その理由の少なくとも一部は、3月2日に公表された同社の広告プラットフォームであるノードストローム・メディアサービス(Nordstrom Media Services)に負うところが大きいと、CEOのエリック・ノードストローム氏は指摘している。同社によると、このプラットフォームによって、ブランドはノードストロームの3200万人の顧客に直接対応することができ、トラフィック、売上、エンゲージメントを促進できるという。このプラットフォームでは、スポンサードの商品広告やブランドページのほか、有料のソーシャル広告やディスプレイ広告、YouTube動画、アフィリエイトキャンペーンなどのメニューアイテムが提供される。ノードストロームが所有するデジタルチャンネルには、年間20億のユニークビジターが訪問していると報告されている。
「当社が多くの新進気鋭のブランド、特にデジタルネイティブなブランドのソフトパートナーとなることができる重要な理由のひとつは、ほかの方法ではそのブランドに出会えなかった多くの人々にそのブランドを紹介できるという点である」と、エリック・ノードストローム氏は決算会議で述べた。
また従来の卸売り契約だけでなく、ドロップシッピング、コンセッション、レベニューシェアなどを含む、ブランドとのパートナーシップモデルを最近追加したことも要因のひとつとして挙げられている。
ブランド側は卸売パートナーを認知度アップや顧客獲得に活用
多くのD2Cブランドの経営者たちに、プライバシーポリシー変更の直接的な結果として、より多くの小売業者への展開を進めているかどうかを聞いてみることにした。しかし、明確に「はい」と答えた企業はひとつもなかった。
「マーケティング・ミックスの一環として、私たちは常にノードストロームのような力のある特定の小売業者と、マーケティングミックスの一環として連携してきた」と話すのは、ダグネドーバー(Dagne Dover)のCEOメリッサ・マッシュ氏だ。「私たちのeコマースビジネスが成長していくなかで、Facebookが何をしようが関係なく、ブランドの継続的な露出をサポートするために、卸売を通じてビジネス全体における安定して一貫した部分を引き続き行っていきたい」。
また彼女はこうも述べている。「しかし、多様な小売業者のグループを通じて販売することが、Cookieがなくなりつつある世界においてオンラインとオフラインの両方で顧客の前にありつづけることを支援してくれると思っている」。

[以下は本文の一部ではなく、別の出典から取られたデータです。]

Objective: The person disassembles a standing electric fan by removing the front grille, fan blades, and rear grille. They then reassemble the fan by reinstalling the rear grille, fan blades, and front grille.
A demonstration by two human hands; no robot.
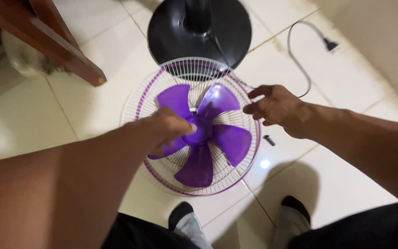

グッドライフ(Goodlife)の卸売戦略も、プライバシーポリシー変更を通じて一貫している。共同創業者でCEOのクリス・モルナー氏はノードストロームを重要なパートナーと呼び、「我々は常にオムニチャネル・リテールと顧客獲得のための卸売パートナーの活用を信じてきた」と言った。「ノードストロームの店舗網と全国的な顧客基盤は、ブランドの認知度を高めることによる顧客獲得コストの維持に役立っている」。
興味深いことに、ノードストロームでの成功に基づき、現在グッドライフは買収を目的とした実店舗を展開している。
コマースはかつてないほど融合しつつある
インテリジェントマーケティングプラットフォームのスカイ(Skai)で戦略およびコマースのジェネラルマネージャーを務めるニック・ワインハイマー氏は、「ブランドと小売業者が両端にあり、D2Cがその中間のどこかにあるという『コマースの連続体』は、かつてないほど融合しつつある」と述べている。「D2Cは究極のスケールのために、デジタル顧客獲得や販売チャネルを超えて、実際のリテール環境を含めてマーケティングを多様化する必要があることに気づきつつある」。
ノードストロームとしては、利益率の高い広告ビジネスのローンチは「コマースの連続体」における同社の足跡を拡大するだけでなく「同社の存続を脅かす最大の存在であるAmazon」に対抗する競争力を高めることにもなる、とワインハイマー氏は指摘した。
Amazonを含むすべての小売業者でもそうなのだが、ノードストロームの広告に掲載されるには、ブランドは高い料金を支払わなくてはならない。しかしそれによって、露出だけでなくセルスルーデータへの新たなアクセスも可能になるとウォン氏は言う。ノードストロームの広報担当者は、「当社ではブランド全体の成長とキャンペーン固有のパフォーマンスを測定し、ブランドパートナーのニーズに合わせたレポートを作成している」と述べた。そしてデータの需要が高い一部のブランドには、それ自体がセールスポイントになるかもしれない。
[原文:Fashion Briefing: Are new privacy laws driving DTC brands to third-party retailers?]